Specifically, the software in the modified Odyssey vans runs the blower motor powering the fans in the front faster than the fans in the rear. The resulting air pressure differential creates a more negative pressure chamber in the rear seating area (rear compartment air is also exhausted out of the rear vents). This air pressure differential between the front and rear greatly reduces the potential for droplet infection and migration during transportation.
“Several members of our team have family members or friends working in the medical field to battle COVID-19 or know people who have family members battling COVID-19 infection and this became a very personal challenge to help potential victims and their families,” said Mike Wiseman, Senior Director for Strategic and Materials Research of Honda R&D Americas, LLC, who led the project. “At Honda, we believe the purpose of technology is to help people and make their lives better and we were humbled to make this commitment to potentially help save lives.”

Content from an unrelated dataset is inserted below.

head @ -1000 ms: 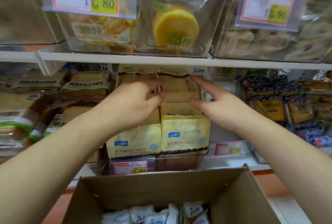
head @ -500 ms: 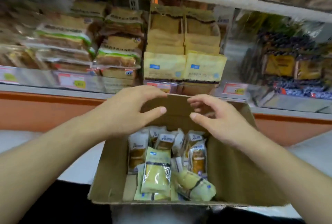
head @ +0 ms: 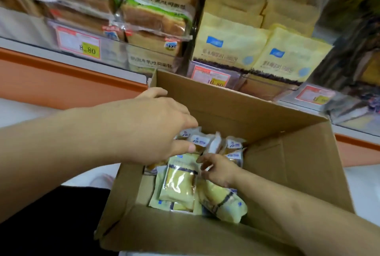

“As the conveners of the Detroit Mobility Coalition in partnership with the City for the past several years, MICHauto is committed to facilitating connections such as this to benefit our communities,” added Glenn Stevens, Executive Director, MICHauto and Vice President, Automotive and Mobility Initiatives, Detroit Regional Chamber. “This partnership with Honda in a time of crisis is an ideal example of the importance of our mobility ecosystem to connect our local and state leadership and automotive and mobility industry together. MICHauto is pleased to play a role in helping to facilitate this information and technology transfer.”
Honda’s Response to COVID-19:
Honda has undertaken several initiatives to harness the spirit of community in response to the COVID-19 pandemic:
Honda has teamed up with Dynaflo Inc. to produce diaphragm compressors, a key component of portable ventilators that are used in hospitals and by first responders to help those stricken with the COVID-19 virus. The companies aim to produce 10,000 compressors per month once production reaches capacity.
Honda associates have been deploying the company’s 3D printers to produce components for face shields at various company operations, with Honda engineers now working on a method to mass-produce the frames for face shields in Honda facilities.
Ten Honda facilities in North America donated over 200,000 items of Personal Protective Equipment to support healthcare providers and first responders, including gloves, face shields, N95 protective masks, alcohol wipes, half-mask respirators, and other types of protective gear.
Honda has pledged $1 million to address food insecurity in the U.S., Canada and Mexico, providing donations to food banks and meal programs.
Honda also has initiated a COVID-19 Special Matching Gift Program that enables associates to make monetary donations to food programs in their local communities, matching up to $1,000 for each individual associate. The matching fund is in addition to Honda’s $1 million pledge.